What is Fair When it Comes to IVF Fundraising?
The Atlantic had an interesting article on using the Internet to fundraise for medical costs, including IVF, and I guess I clicked over to read it because of the question in the title: “Is It Fair to Ask the Internet to Pay Your Hospital Bill?”
I can’t see how making a request is or isn’t fair. I’m using the standard definition for the word: “in accordance with the rules or standards; legitimate.” The Internet is the wild west. You can post dick pics and you can post requests for someone to pay for your IVF cycle: anything goes until the Internet uprises and says, “nope” by turning your efforts into a meme.
To prove my point, I Googled “is Kickstarter unfair” and not one article appeared on the front page lambasting the people who ask for money to pursue their passion projects. Whereas, I Googled “is IVF fundraising unfair” and there were 5 posts about it on the front page alone.
I don’t mind being asked, but I’m not in a financial position to help. I feel badly, but I also think people understand. On any given day, I am asked to donate money to various causes that people are running or biking or walking to support. I am asked to attend fundraisers at food establishments to help pay for X, Y, and Z. I am asked to run or bike or walk myself to help raise money. And I am asked to fund projects on Kickstarter and family building efforts on GoFundMe. Even if I contributed only a $1 to each cause, when I am asked on average 8 times per day, that comes to almost $3000 per year.
And let’s face it, only kids at lemonade stands jump up and down in excitement over a $1 donation.
So I feel badly, but that’s on me. It’s still fair of the person to ask, just as it is fair for a person to stand on a median in the street holding a cardboard sign. Does it hurt when seeing them standing there with their sign punches me in the conscience? Yes. But again, that’s on me. And being punched in the conscience isn’t a bad thing, even when you know that you don’t have the means to make everyone happy, to make everyone feel as if their efforts are rewarded, their requests granted.
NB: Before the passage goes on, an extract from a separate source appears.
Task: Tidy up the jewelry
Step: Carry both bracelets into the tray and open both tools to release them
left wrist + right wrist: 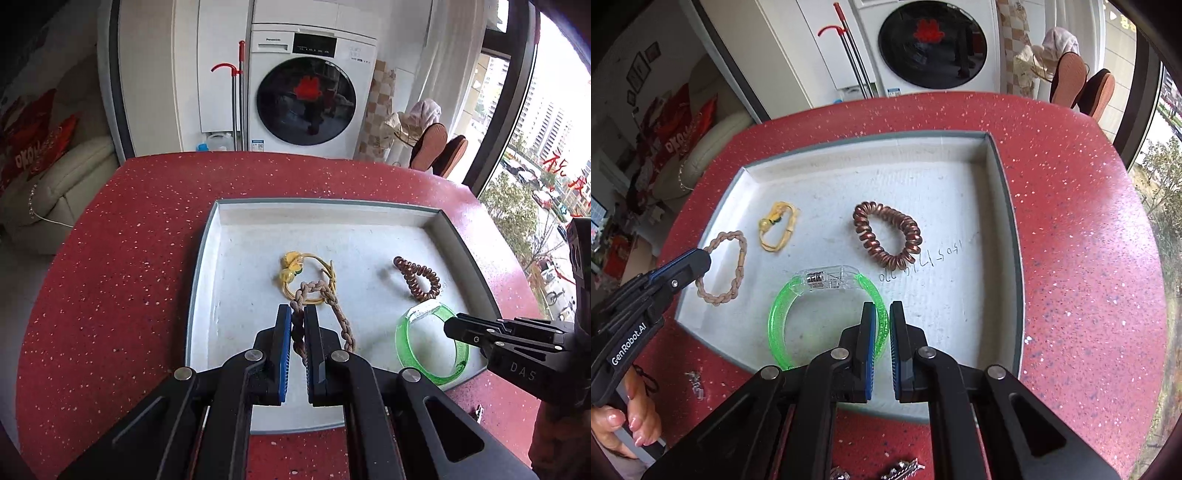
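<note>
Looking down on a red speckled bench (110, 258) with a shallow white tray (207, 258) on it. Four pieces of jewelry inside the tray.

Left tool (297, 314) pressed together on the braided band (341, 321), pinching one strand of the tan loop between its blue pads (285, 325). Same grip seen from the right wrist view: left tool (701, 258) at the tray's left edge, clamped on the braided band (737, 273), the rest of the loop lying on the tray floor.

Right tool (882, 314) pinching the green bangle (777, 317), fingers closed on its right-hand arc, near the tray's front edge. Clear plastic block on the bangle's far side, facing away from the tool. From the left wrist view, right tool (452, 325) coming in from the right, tip meeting the green bangle (406, 343) at its rim.

Yellow cord (295, 273) with round beads lying just behind the braided band, overlapping it in the left view; in the right view yellow cord (777, 229) apart from it. Copper coil (886, 236) resting alone mid-tray, beyond the bangle, touched by neither tool.

Handwritten marks on the tray floor near the coil. A hand (624, 424) on the left tool's grip, bottom left. Washer (306, 85) behind the bench.
</note>
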Tool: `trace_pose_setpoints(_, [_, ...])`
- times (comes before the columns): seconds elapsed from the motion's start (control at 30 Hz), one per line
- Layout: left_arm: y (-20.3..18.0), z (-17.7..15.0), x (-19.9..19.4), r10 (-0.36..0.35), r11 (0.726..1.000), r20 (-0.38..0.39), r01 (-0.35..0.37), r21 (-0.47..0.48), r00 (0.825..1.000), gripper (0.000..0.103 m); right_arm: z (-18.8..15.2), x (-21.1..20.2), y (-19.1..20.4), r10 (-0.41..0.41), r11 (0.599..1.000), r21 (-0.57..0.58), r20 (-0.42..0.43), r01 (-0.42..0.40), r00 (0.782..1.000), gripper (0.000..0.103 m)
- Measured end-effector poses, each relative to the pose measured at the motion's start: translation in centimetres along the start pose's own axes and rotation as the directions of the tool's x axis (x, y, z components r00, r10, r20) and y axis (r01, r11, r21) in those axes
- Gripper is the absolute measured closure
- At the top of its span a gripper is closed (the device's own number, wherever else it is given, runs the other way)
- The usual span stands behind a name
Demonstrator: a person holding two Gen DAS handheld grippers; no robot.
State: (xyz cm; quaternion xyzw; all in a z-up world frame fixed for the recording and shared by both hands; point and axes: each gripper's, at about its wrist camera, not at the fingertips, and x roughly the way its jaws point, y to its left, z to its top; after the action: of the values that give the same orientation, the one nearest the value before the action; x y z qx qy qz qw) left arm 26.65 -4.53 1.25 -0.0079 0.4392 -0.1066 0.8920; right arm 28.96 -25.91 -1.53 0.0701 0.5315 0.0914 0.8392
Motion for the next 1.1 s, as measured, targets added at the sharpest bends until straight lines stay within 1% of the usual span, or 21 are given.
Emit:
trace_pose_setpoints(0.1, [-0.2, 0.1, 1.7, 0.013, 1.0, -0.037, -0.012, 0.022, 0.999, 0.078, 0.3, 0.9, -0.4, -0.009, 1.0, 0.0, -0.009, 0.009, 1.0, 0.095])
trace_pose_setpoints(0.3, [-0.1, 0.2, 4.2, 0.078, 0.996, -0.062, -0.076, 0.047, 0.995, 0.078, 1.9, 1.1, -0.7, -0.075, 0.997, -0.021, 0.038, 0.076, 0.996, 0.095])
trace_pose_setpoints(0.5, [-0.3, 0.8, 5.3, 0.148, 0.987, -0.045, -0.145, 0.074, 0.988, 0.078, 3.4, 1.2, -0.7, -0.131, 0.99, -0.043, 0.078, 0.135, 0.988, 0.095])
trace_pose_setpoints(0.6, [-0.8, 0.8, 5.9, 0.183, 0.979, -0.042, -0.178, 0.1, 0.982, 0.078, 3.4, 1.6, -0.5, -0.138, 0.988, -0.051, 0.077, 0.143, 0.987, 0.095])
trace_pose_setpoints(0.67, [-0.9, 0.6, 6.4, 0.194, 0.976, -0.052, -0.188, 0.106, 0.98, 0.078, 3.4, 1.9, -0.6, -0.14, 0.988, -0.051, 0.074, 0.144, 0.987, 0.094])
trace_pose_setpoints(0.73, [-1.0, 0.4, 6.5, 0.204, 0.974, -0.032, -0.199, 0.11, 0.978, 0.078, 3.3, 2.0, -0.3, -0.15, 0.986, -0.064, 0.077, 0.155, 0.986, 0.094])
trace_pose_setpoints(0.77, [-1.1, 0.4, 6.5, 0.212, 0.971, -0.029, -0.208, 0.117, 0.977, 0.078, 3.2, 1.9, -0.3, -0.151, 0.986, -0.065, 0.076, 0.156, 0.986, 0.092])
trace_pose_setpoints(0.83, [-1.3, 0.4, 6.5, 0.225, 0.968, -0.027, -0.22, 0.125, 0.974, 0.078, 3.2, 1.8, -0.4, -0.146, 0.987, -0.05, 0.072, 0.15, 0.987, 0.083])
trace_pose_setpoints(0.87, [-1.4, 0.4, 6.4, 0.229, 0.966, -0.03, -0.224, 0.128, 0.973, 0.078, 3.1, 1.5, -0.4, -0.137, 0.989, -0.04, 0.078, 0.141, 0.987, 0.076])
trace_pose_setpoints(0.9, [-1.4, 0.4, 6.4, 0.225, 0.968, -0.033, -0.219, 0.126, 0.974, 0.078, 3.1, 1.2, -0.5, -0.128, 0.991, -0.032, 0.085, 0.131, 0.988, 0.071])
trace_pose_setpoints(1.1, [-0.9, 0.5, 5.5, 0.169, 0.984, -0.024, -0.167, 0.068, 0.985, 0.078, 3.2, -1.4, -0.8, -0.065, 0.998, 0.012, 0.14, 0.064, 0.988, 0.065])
We all need punches in the conscience to not become complacent.
The one part I did agree with in the article is a quote that came towards the bottom:
“If we use crowdsourcing for healthcare costs as a way to replace what a good healthcare system might do, then we’re really creating a new health disparity.”
Meaning, if we set up a health care system that is so prohibitively expensive that only people who have the means to access a computer can do the appropriate fundraising to pay off the cost of treatment, then we are deepening the health care divide where the rich get saved and the poor die.
Fair, in this case, is an accurate descriptive term, but the fairness should be addressed at the medical system itself and not the people who ask for donations. It is totally fair to ask people to help with hospital bills, but it is totally unfair that we have a system where a person can have steady work and good insurance and still can’t afford medical treatments.
It speaks to the lack of value our individual lives hold.
Which is pretty depressing.
I’m curious how people who have used the Internet to crowdfund for medical reasons read that article or approach this question. Or how people on the other side of the equation — the ones being asked — feel about the request?